Setelah mencari selama lima menit dan hampir putus asa Hyunsu menemukan sekantong obat berwarna putih dari balik kantong plastik. Raut wajah kecewa langsung terlihat dari Hyunsu. Meski dia bukan ahli obat-obatan namun dia bisa mengenali apa yang ada di tangannya sekarang. “Apa ini yang kau cari?” Gumam Hyunsu dengan nada dingin. Jeyoon mengangguk, “Tolong berikan padaku, Hyunsu,” lirih Jeyoon. Hyunsu menatap Jeyoon dengan tatapan bimbang. Saat ini dia dihadapkan dengan pilihan yang sulit. Haruskah dia membuang obat ini? Tapi bagaimana jika Jeyoon mati karena tidak mengonsumsinya? Hyunsu benar-benar bimbang. Di saat terdesak seperti ini hanya satu orang yang terpikirkan di kepalanya. Liow.

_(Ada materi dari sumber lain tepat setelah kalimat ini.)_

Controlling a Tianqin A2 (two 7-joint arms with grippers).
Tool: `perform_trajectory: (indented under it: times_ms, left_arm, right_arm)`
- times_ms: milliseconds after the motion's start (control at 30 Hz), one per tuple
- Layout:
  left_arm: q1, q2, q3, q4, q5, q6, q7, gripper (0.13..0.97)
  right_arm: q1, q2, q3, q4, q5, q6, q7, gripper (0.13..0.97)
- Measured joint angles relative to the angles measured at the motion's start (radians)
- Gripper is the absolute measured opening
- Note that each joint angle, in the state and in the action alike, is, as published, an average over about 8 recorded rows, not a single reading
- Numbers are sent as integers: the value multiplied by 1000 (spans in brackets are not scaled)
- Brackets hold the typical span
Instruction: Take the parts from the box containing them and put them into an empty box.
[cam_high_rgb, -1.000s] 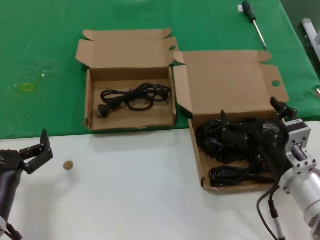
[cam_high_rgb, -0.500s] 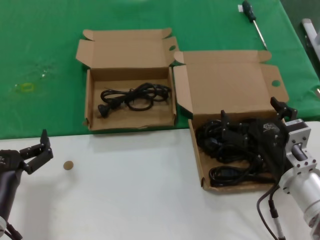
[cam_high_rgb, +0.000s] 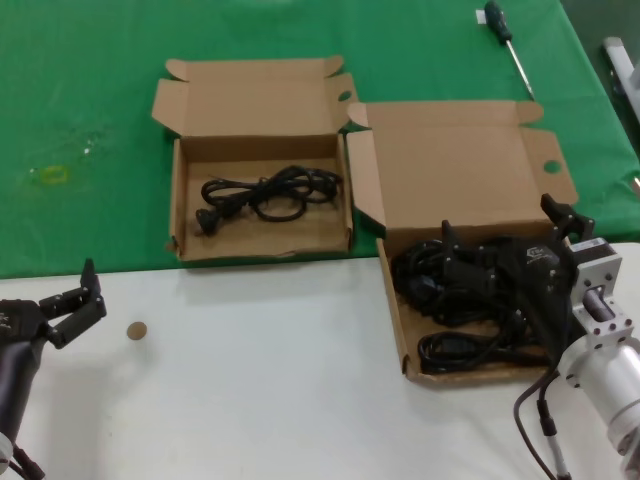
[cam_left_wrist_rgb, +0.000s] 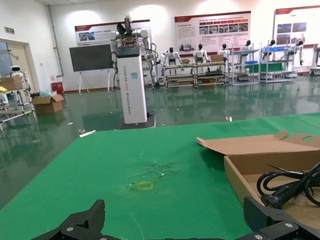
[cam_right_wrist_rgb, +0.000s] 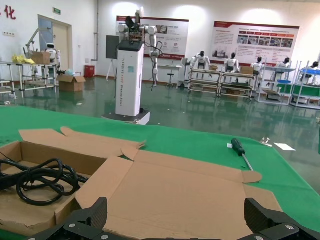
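Note:
The larger, tall-lidded box (cam_high_rgb: 455, 165) stands at the right and holds several black power cords (cam_high_rgb: 450, 285). My right gripper (cam_high_rgb: 498, 220) is open and low over these cords at the box's right side, with nothing between its fingers. Its wrist view shows the open gripper (cam_right_wrist_rgb: 175, 212) facing the lid (cam_right_wrist_rgb: 180, 195). The smaller, short-lidded box (cam_high_rgb: 250, 100) stands to the left with one coiled cord (cam_high_rgb: 265, 192) in it. That cord also shows in the left wrist view (cam_left_wrist_rgb: 290, 185). My left gripper (cam_high_rgb: 68, 292) is open and empty at the near left, over the white table.
A screwdriver (cam_high_rgb: 507, 35) lies on the green cloth at the far right. A small brown disc (cam_high_rgb: 136, 330) lies on the white table near my left gripper. A yellow mark (cam_high_rgb: 50, 175) is on the cloth at the left.

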Motion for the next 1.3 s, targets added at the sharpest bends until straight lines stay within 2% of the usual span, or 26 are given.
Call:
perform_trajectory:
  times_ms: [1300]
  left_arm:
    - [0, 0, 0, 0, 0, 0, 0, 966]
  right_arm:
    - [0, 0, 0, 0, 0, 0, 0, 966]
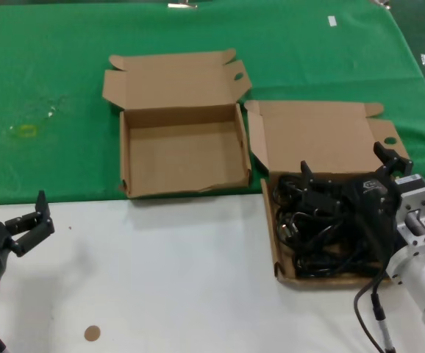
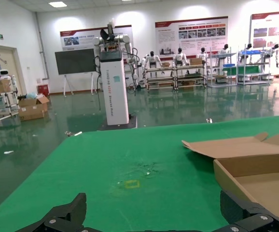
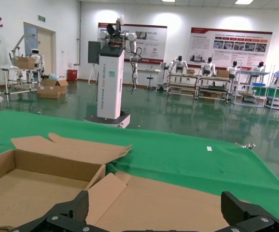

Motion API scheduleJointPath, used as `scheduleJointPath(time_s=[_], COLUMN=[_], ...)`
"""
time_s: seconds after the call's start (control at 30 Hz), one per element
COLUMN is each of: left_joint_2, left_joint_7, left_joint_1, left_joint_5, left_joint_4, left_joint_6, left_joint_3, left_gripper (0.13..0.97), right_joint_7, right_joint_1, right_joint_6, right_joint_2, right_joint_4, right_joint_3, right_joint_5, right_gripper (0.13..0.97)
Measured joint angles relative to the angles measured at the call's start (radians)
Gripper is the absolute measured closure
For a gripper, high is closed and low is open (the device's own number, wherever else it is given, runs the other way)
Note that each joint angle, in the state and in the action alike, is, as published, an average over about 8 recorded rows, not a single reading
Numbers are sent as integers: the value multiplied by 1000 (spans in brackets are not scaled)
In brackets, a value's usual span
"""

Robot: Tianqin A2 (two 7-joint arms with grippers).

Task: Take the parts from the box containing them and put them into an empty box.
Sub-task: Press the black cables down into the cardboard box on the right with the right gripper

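The parts [image 1: 323,220] are lying as a black tangled pile in the full box [image 1: 284,273], which is sitting on the white table [image 1: 161,279] with its lid [image 1: 323,136] lying back on the green cloth [image 1: 65,88]. The right gripper [image 1: 352,169] is hanging right over this pile with its fingers [image 1: 390,157] spread wide, one tip past the back of the pile and the other nearer the middle. I cannot tell if the tips are touching the parts. Nothing is sitting between them that I can see. In the right wrist view, the two finger tips [image 3: 238,208] are showing far apart at the bottom, with the lid [image 3: 168,198] just past them. The empty box [image 1: 183,151] is sitting beside the full box, on the left gripper's side, and the two boxes are almost touching at their lids. Its front wall is wavy. The left gripper [image 1: 32,220] is waiting low over the table, well apart from both boxes, with its fingers [image 1: 43,206] open and holding nothing. A small brown dot [image 1: 91,333] is lying on the table near that arm.
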Motion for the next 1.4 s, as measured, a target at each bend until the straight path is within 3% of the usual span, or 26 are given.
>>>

Hyunsu tidak mungkin membawa Jeyoon ke rumah sakit, karena dokter pasti akan tahu jika Jeyoon seorang pecandu. Hyunsu tidak punya pilihan lain selain memanggil Liow.
“Kau pikir aku tidak punya kerjaan apa? Seenaknya kau memanggilku di tengah malam seperti ini.” Gerutu Liow.
“Maafkan aku, Hyung,” Hyunsu mulai memanggil Liow dengan sebutan Hyung. Liow sering berkunjung ke toko Pak Kim jika ada waktu luang tentu saja dengan menyamar, jika tidak mungkin fansnya akan mengikutinya. Kau tahu. Sekarang Liow manggunakan metode penyamaran yang berbeda. Dia datang dengan penampilan seperti pengemis, benar-benar totalitas, dia bahkan sampai menyewa pakaian robek-robek segala.
“Dia baik-baik saja, Hyunsu. Kau tidak perlu khawatir,” Liow meletakkan secangkir the hangat dan mendorongnya ke atas meja di depan Hyunsu. Anak itu tampak rapuh, “Kau pasti sangat terkejut tadi?” ujar Liow.
Liow baru sampai di apartemen ketika hapenya berdering. Hari ini jadwalnya padat sekali hingga dia tidak bisa pergi ke tempat ayahnya. Liow sengaja memberikan nomernya pada Hyunsu, dia juga menyimpan nomor Hyunsu di ponselnya. Liow meminta Hyunsu untuk menjaga sang ayah dan mengabarinya jika sesuatu terjadi. Betapa kagetnya Liow karena Hyunsu tiba-tiba menghubunginya. Namun dia bisa bernapas lega ketika Hyunsu mengatakan bahwa Pak Kim baik-baik saja.
“Hyung, tolong aku,” itu kata pertama yang terucap dari bibir Hyunsu setelah menjawab keadaan Pak Kim baik-baik saja.
“Kau di mana?” Liow langsung mengambil masker jaket dan keluar dari apartemennya. Manajernya sempat menegurnya namun lelaki itu tidak peduli. Liow sudah menganggap Hyunsu seperti adiknya sendiri, jadi dia pasti akan segera berlari jika Hyunsu butuh pertolongan.
“Apa Hyung tidak terkejut dengan semua ini?” lirih Hyunsu. Liow menggeleng. Ini bukan pertama kalinya Liow melihat seseorang yang kecanduan obat terlarang, jadi dia tidak terkejut akan itu. Apalagi dia berkarir di dunia hiburan, Liow juga pernah mellihat temannya sendiri mengalami keadaan yang sama seperti Jeyoon. Jadi dia tahu apa yang Hyunsu rasakan.